Which accuracy should I trust? Model.Evaluate or Model.Predict?

Question: I am doing a multi-class image classification using TensorFlow 2.5 on Google Colab. I received three different values of classification accuracy and I do not know which one I should trust and why they are different.
Demonstration:
when I was evaluating on the test set, I received accuracy_1
29/29 [==============================] - 5s 147ms/step - loss: 1.1036 - accuracy: 0.3186
when I was predicting on the test set, I received accuracy_2, which is 0.22
precision recall f1-score support
0 0.69 0.12 0.21 1305
1 0.15 0.78 0.26 272
2 0.14 0.13 0.13 231
accuracy 0.22 1808
macro avg 0.33 0.34 0.20 1808
weighted avg 0.54 0.22 0.20 1808
Here's how I got accuracy_3, whose value is 0.2129424778761062
:
from sklearn.metrics import accuracy_score
prediction = np.argmax(detector.predict(test_dataset), axis=1)
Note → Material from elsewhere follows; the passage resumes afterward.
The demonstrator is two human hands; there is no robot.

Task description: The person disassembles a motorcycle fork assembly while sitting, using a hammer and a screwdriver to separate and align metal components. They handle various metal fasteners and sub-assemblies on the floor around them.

accuracy_3 = accuracy_score(
np.concatenate([label.numpy() for image, label in test_dataset.take(-1)]),
prediction
))
I discovered that if I run the code block that calculates accuracy_3 for multiple times. I get different result each time but they will differ much from accuracy_2, which is 0.22. Here is the code for the calculation of accuracy_1 and accuracy_2:
from tensorflow.keras.callbacks import Callback
class Peek(Callback):
def on_epoch_begin(self, epoch, logs=None):
current_decayed_lr = self.model.optimizer._decayed_lr(tf.float32).numpy()
print(f"Current learning rate: {current_decayed_lr}")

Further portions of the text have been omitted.